I also had to switch from panniers to a back pack. While I have the fenders back on for spring, summer and fall, I've not reattached the rack because I like the look of the bike without the rack and just use a backpack for commutes and errands.
For lights, I went two ways. One is a princetec fairly high power four-way light, with both LED and halogen. I don't think they make this model anymore, having replaced the halogen bulb with something else. This light is more about "Seeing" than being seen. I also have an LED cateye that flashes for being seen. I have no way to know how much more likely someone is to see me because of the flashing light, but I tend to run the steady and the flashing together. For the rear, I've read somewhere that during low light or dusky conditions, a steady taillight is a better, but during dark, the flashing is better. I tend to use the flashing all the time desite this. My flash has a sorta random setting that I use so it is less likely to entrance a driver. I've also heard of a study from Germany that indicated that drunk drivers are more "attracted" to a flashing light, attracted in a bad way, as in they steer into flashing lights. You may want to look into all this stuff I've heard because I'm not sure how valid any of it is.
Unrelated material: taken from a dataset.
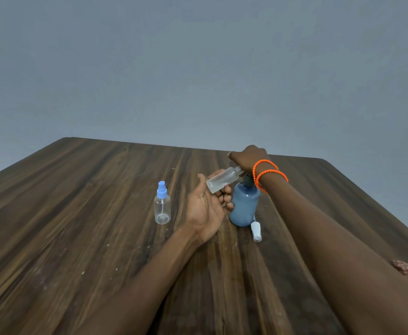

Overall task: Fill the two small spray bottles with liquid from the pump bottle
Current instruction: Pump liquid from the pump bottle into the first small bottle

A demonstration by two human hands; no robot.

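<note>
Filling an uncapped spray bottle at the pump bottle, wooden table.

Left hand (209, 206) palm-up, fingers curled round clear uncapped spray bottle (223, 179), tilted, neck toward pump. Right hand (249, 157) on top of blue pump bottle (244, 206), fingers bent over pump head; orange bead bracelets (268, 174) on wrist. White spray cap (256, 230) lies just beside pump bottle base. Second spray bottle (162, 206), blue cap on, upright, apart to the left on table (77, 213).

A dark wood-grain table (77, 213) filled the lower half of the frame; a plain grey-blue wall (198, 64) occupied the upper half, evenly lit.
</note>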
For clothes, I have pearl izumi amfib tights to keep out the cold, smartwood socks and my regular bike shoes, Sidi something. I also have PI amfib shoe covers to keep my feet fairly warm and dry. When it was really cold, even though I had wool socks, shoes and the covers, I couldn't do much more than an hour of riding before my toes got too cold. I have a variety of long sleeved jerseys, polypro long underwear tops and a rain coat to block the wind. It worked pretty well in teh cold. I've also ridden with a softshell jacket that works pretty well, depending on the conditions.
Finally, cover your head, with either a skull cap that covers your ears, or a balalcava, not to be confused with baklava, which tastes better but doesn't keep your ears or head warm. For the coldest of days, I used ski goggles. Before going for the goggles, my glasses not only fogged up, but froze up, which limits visibility and made things a little dicier than I liked.
Winter cycling is almost like cross country skiing in how you have to dress. You should be cold at first. If you aren't, you are over dressed. Even then, you want to be able to open zippers and other vents to keep from sweating too much unless you'll be somewhere warm and dry fairly soon.